The NeuroAffective Relational Model (briefly NARM™), has been developed and founded by the clinical psychologist and trauma-therapist Dr. L. Heller, and is an integrative, psychodynamic-oriented body-therapeutic approach focused on the treatment of developmental trauma. In this approach, in which Somatic Experiencing® method is incorporated, the physical sense (somatic mindfulness) is used therapeutically for the nervous system re-regulation, along with the psychodynamic processing of the distortions of the sense of self, such as low self-esteem, shame and constant self-blame, caused by developmental and relational trauma. The healing process is simultaneously focused on the neurophysiological and psychological (intrapsychic and interpersonal) level, and aims to support and encourage the client to (re)connect with the parts of the self, that are organized, cohesive and functional, while self-awareness and the organism’s capacity for connection and self-regulation are promoted.
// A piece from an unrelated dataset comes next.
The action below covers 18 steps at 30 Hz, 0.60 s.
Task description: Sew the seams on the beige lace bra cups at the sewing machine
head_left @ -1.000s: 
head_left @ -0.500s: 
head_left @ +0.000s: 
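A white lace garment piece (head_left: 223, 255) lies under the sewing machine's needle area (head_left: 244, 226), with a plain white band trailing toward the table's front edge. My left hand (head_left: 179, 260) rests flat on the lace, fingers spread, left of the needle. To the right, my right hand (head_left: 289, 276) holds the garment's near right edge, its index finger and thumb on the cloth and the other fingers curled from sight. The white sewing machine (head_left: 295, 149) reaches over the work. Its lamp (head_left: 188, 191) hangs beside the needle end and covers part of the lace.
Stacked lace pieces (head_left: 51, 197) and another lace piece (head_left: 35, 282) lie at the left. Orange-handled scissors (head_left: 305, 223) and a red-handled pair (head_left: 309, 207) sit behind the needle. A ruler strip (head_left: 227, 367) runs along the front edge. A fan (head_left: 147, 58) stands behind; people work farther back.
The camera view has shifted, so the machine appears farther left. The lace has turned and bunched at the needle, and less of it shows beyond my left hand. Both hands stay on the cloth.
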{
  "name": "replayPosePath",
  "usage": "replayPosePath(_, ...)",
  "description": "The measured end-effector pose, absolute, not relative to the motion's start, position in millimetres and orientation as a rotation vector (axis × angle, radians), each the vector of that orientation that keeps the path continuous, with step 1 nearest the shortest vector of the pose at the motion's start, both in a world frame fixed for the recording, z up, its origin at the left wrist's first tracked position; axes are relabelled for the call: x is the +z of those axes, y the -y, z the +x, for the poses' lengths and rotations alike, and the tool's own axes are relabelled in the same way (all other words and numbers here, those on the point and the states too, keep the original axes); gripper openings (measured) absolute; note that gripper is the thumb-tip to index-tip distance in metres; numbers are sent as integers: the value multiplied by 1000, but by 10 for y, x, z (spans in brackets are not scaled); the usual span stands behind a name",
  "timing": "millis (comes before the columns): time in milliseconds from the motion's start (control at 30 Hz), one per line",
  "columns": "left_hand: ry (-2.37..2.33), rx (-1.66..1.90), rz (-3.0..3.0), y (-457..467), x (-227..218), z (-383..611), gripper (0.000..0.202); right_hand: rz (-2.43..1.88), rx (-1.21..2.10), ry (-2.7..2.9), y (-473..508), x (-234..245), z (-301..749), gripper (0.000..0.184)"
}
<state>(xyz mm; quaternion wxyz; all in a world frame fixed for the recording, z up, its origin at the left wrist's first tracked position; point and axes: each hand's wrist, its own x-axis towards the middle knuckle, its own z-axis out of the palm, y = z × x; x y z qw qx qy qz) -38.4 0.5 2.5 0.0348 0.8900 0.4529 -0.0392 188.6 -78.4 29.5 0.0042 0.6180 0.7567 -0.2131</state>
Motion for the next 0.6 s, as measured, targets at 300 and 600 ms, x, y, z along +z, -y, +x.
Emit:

“The spontaneous movement in all of us is toward connection, health, and aliveness. No matter how withdrawn and isolated we have become or how serious the trauma we have experienced, on the deepest level, just as a plant spontaneously moves toward sunlight, there is in each of us an impulse moving toward connection and healing. This organismic impulse is the fuel of the NARM approach”. (5)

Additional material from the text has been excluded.